● INFORMATION SUPPLIED
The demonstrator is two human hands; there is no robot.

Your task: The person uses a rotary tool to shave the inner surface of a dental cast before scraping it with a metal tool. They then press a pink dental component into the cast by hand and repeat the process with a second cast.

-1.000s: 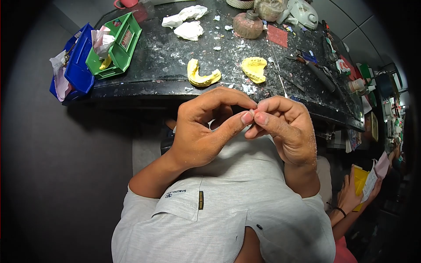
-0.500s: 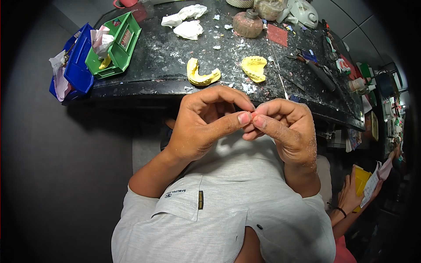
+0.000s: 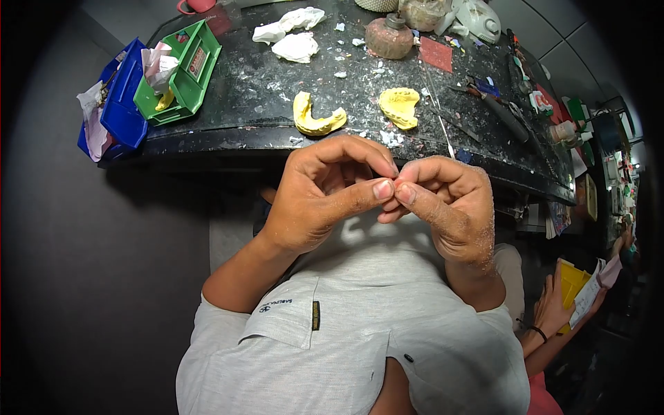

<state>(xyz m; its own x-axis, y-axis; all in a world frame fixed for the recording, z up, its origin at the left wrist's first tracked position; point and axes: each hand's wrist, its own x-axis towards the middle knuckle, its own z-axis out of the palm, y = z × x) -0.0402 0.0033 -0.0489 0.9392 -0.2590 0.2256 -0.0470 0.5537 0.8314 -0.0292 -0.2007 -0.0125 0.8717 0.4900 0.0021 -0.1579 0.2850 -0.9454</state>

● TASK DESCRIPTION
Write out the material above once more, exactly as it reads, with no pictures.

● OUTPUT FOR THIS EXERCISE
The demonstrator is two human hands; there is no robot.

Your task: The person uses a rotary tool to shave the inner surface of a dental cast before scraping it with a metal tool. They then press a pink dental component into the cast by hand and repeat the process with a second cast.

-1.000s: 
-0.500s: 
+0.000s: 

<state>(xyz m; its own x-axis, y-axis; all in a world frame fixed for the recording, z up, its origin at the left wrist's first tracked position; point and axes: each hand's wrist, its own x-axis towards the middle knuckle, its own z-axis out of the palm, y = z × x) -0.0402 0.0033 -0.0489 0.9392 -0.2590 0.2256 -0.0470 0.5537 0.8314 -0.0292 -0.2007 -0.0125 0.8717 0.4900 0.0021 -0.1579 0.2850 -0.9454</state>

That finishes the exercise.